## Required work
Each entry is to be restated word for word, with nothing omitted.

Recorded data:
· · · · · · ·

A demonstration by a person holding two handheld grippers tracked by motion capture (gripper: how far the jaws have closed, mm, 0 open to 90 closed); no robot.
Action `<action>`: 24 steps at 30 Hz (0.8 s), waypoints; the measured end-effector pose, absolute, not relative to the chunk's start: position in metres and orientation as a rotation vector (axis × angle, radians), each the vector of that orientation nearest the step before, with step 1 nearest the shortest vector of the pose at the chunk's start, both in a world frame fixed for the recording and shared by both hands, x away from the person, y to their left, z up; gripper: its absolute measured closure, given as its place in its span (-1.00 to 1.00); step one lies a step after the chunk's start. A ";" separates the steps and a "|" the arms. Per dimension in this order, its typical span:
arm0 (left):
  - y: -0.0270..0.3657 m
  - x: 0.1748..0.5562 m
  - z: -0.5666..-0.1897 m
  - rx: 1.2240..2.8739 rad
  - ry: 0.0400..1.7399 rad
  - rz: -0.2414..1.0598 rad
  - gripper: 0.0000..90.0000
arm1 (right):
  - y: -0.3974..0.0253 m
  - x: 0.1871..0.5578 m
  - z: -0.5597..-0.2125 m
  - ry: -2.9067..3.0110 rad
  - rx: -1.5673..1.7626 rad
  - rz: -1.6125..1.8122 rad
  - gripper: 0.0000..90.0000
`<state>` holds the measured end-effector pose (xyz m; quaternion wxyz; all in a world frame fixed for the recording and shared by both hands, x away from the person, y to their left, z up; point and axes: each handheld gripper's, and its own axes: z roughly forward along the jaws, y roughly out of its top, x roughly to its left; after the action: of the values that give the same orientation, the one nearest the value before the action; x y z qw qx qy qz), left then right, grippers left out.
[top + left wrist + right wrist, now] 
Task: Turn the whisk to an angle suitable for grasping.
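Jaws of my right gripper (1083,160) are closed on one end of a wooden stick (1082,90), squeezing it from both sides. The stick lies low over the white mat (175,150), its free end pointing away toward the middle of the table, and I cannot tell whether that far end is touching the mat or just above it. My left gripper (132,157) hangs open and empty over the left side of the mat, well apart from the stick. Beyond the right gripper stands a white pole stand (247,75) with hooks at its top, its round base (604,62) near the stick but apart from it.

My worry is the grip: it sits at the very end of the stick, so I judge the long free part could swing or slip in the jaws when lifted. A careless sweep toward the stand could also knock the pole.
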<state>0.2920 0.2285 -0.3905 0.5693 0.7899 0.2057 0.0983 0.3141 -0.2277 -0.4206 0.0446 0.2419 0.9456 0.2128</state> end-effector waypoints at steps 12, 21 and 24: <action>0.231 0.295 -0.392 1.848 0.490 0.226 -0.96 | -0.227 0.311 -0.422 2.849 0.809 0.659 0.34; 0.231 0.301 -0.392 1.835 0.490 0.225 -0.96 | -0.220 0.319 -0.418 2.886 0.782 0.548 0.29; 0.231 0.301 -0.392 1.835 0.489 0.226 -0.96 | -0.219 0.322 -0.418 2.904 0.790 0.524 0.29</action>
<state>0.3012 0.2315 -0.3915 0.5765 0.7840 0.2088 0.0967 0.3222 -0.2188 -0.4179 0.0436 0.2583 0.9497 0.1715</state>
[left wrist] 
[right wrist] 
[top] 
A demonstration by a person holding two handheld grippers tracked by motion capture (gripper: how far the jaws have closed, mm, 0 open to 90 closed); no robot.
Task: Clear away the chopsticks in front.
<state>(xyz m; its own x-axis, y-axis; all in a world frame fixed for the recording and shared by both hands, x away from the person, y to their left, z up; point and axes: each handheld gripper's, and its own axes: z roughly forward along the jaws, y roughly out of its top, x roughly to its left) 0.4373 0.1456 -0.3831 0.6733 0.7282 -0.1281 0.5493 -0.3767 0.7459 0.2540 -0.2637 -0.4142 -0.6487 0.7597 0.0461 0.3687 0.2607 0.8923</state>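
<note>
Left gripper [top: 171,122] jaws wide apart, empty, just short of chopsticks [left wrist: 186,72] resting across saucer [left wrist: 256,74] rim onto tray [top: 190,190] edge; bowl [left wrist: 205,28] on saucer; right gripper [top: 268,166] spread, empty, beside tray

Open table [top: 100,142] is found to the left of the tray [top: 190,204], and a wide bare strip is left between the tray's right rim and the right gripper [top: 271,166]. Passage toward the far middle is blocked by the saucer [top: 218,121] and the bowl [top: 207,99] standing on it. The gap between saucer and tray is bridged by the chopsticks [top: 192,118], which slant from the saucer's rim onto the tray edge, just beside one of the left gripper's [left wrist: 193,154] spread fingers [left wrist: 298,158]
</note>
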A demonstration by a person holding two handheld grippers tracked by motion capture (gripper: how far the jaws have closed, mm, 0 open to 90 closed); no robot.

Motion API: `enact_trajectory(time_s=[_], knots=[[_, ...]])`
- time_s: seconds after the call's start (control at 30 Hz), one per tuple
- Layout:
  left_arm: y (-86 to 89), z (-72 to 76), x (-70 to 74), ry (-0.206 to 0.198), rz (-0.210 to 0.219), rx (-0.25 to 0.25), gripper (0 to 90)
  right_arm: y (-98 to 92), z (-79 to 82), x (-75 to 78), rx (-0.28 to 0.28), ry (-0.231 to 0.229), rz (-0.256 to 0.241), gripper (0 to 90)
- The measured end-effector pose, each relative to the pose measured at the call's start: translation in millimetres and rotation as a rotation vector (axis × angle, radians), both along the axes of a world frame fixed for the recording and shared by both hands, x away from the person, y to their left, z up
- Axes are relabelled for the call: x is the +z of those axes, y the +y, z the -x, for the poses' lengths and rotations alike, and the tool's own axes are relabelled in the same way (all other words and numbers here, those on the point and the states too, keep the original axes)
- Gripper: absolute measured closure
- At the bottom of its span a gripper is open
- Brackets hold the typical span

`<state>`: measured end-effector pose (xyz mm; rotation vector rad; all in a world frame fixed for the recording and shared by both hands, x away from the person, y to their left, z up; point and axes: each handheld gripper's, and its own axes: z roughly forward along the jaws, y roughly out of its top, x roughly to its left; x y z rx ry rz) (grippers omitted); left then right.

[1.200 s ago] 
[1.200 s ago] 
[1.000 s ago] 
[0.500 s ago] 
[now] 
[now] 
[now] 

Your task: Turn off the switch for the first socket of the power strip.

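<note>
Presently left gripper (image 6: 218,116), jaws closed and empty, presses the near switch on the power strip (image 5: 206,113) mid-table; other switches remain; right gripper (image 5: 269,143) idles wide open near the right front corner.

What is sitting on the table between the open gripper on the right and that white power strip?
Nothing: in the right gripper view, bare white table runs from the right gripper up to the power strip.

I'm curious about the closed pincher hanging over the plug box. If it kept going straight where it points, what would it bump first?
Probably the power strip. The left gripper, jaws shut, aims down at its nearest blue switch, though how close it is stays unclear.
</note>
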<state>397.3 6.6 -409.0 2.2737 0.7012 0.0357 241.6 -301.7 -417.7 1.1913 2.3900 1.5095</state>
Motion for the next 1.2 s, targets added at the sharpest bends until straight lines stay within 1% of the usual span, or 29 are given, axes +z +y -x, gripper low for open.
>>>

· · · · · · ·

## Answer for the task
A demonstration by a person holding two handheld grippers tracked by motion capture (gripper: how far the jaws have closed, mm, 0 open to 90 closed); no robot.
Action `<action>`: 24 steps at 30 Hz (0.8 s), waypoints; the measured end-effector pose, absolute, not relative to the chunk's start: position in metres and orientation as a rotation vector (axis × angle, radians), each the vector of that orientation nearest the step before, with step 1 nearest the shortest vector of the pose at the chunk's start, both in a world frame fixed for the recording and shared by both hands, x away from the person, y to their left, z up; gripper: its absolute measured closure, given as its place in its span (-1.00 to 1.00); step one lies a step after the chunk's start. A ";" separates the steps and a "|" the arms. Per dimension in this order, its typical span:
arm0 (left):
  - y: -0.0270..0.3657 m
  - x: 0.1748..0.5562 m
  - z: -0.5666..-0.1897 m
  - rx: 1.2240..2.8739 rad
  - ry: 0.0400..1.7399 rad
  - rz: -0.2414..1.0598 rad
  - gripper: 0.0000..90.0000
arm1 (right):
  - y: -0.3974..0.0253 m
  - x: 0.1871..0.5578 m
  - z: -0.5597..-0.2125 m
  - ry: -2.9067..3.0110 rad
  - rx: -1.5673..1.7626 rad
  - rz: -1.6125..1.8122 rad
  - gripper: 0.0000..90.0000
`<state>` holds the measured end-effector pose (xyz m; quaternion wxyz; all in a world frame fixed for the recording and shared by both hands, x away from the person, y to their left, z up; point and axes: each handheld gripper's, and its own axes: z roughly forward along the jaws, y roughly out of its top, x roughly to its left; after the action: of the values that give the same orientation, the one nearest the value before the action; x y z qw qx qy qz), left then right, grippers left out.
[top + left wrist + right wrist, now] 
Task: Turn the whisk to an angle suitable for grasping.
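Jaws of my right gripper (1083,160) are closed on one end of a wooden stick (1082,90), squeezing it from both sides. The stick lies low over the white mat (175,150), its free end pointing away toward the middle of the table, and I cannot tell whether that far end is touching the mat or just above it. My left gripper (132,157) hangs open and empty over the left side of the mat, well apart from the stick. Beyond the right gripper stands a white pole stand (247,75) with hooks at its top, its round base (604,62) near the stick but apart from it.

My worry is the grip: it sits at the very end of the stick, so I judge the long free part could swing or slip in the jaws when lifted. A careless sweep toward the stand could also knock the pole.
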<state>0.2920 0.2285 -0.3905 0.5693 0.7899 0.2057 0.0983 0.3141 -0.2277 -0.4206 0.0446 0.2419 0.9456 0.2128</state> end-effector waypoints at steps 12, 21 and 24: <action>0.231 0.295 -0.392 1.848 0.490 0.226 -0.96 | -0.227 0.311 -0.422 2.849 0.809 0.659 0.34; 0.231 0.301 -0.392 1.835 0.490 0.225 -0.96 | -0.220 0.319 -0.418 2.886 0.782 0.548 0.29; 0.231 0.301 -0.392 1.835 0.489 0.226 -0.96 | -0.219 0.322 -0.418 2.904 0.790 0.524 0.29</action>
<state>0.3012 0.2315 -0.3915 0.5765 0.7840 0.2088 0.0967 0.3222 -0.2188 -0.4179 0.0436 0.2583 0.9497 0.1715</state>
[left wrist] 
[right wrist] 
[top] 
A demonstration by a person holding two handheld grippers tracked by motion capture (gripper: how far the jaws have closed, mm, 0 open to 90 closed); no robot.
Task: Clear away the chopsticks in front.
<state>(xyz m; its own x-axis, y-axis; all in a world frame fixed for the recording and shared by both hands, x away from the person, y to their left, z up; point and axes: each handheld gripper's, and its own axes: z roughly forward along the jaws, y roughly out of its top, x roughly to its left) 0.4373 0.1456 -0.3831 0.6733 0.7282 -0.1281 0.5493 -0.3767 0.7459 0.2540 -0.2637 -0.4142 -0.6487 0.7597 0.0461 0.3687 0.2607 0.8923</state>
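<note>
Left gripper [top: 171,122] jaws wide apart, empty, just short of chopsticks [left wrist: 186,72] resting across saucer [left wrist: 256,74] rim onto tray [top: 190,190] edge; bowl [left wrist: 205,28] on saucer; right gripper [top: 268,166] spread, empty, beside tray

Open table [top: 100,142] is found to the left of the tray [top: 190,204], and a wide bare strip is left between the tray's right rim and the right gripper [top: 271,166]. Passage toward the far middle is blocked by the saucer [top: 218,121] and the bowl [top: 207,99] standing on it. The gap between saucer and tray is bridged by the chopsticks [top: 192,118], which slant from the saucer's rim onto the tray edge, just beside one of the left gripper's [left wrist: 193,154] spread fingers [left wrist: 298,158]
</note>
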A demonstration by a person holding two handheld grippers tracked by motion capture (gripper: how far the jaws have closed, mm, 0 open to 90 closed); no robot.

Motion API: `enact_trajectory(time_s=[_], knots=[[_, ...]])`
- time_s: seconds after the call's start (control at 30 Hz), one per tuple
- Layout:
  left_arm: y (-86 to 89), z (-72 to 76), x (-70 to 74), ry (-0.206 to 0.198), rz (-0.210 to 0.219), rx (-0.25 to 0.25), gripper (0 to 90)
  right_arm: y (-98 to 92), z (-79 to 82), x (-75 to 78), rx (-0.28 to 0.28), ry (-0.231 to 0.229), rz (-0.256 to 0.241), gripper (0 to 90)
- The measured end-effector pose, each relative to the pose measured at the call's start: translation in millimetres and rotation as a rotation vector (axis × angle, radians), both along the axes of a world frame fixed for the recording and shared by both hands, x away from the person, y to their left, z up
- Axes are relabelled for the call: x is the +z of those axes, y the +y, z the -x, for the poses' lengths and rotations alike, and the tool's own axes are relabelled in the same way (all other words and numbers here, those on the point and the states too, keep the original axes)
- Gripper: absolute measured closure
- At the bottom of its span a gripper is open
- Brackets hold the typical span

`<state>`: measured end-effector pose (xyz mm; rotation vector rad; all in a world frame fixed for the recording and shared by both hands, x away from the person, y to their left, z up; point and axes: each handheld gripper's, and its own axes: z roughly forward along the jaws, y roughly out of its top, x roughly to its left; x y z rx ry rz) (grippers omitted); left then right.

[1.200 s ago] 
[1.200 s ago] 
[1.000 s ago] 
[0.500 s ago] 
[now] 
[now] 
[now] 

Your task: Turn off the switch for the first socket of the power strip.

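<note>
Presently left gripper (image 6: 218,116), jaws closed and empty, presses the near switch on the power strip (image 5: 206,113) mid-table; other switches remain; right gripper (image 5: 269,143) idles wide open near the right front corner.

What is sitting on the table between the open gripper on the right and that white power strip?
Nothing: in the right gripper view, bare white table runs from the right gripper up to the power strip.

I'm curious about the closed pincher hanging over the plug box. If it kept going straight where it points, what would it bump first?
Probably the power strip. The left gripper, jaws shut, aims down at its nearest blue switch, though how close it is stays unclear.
</note>
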<state>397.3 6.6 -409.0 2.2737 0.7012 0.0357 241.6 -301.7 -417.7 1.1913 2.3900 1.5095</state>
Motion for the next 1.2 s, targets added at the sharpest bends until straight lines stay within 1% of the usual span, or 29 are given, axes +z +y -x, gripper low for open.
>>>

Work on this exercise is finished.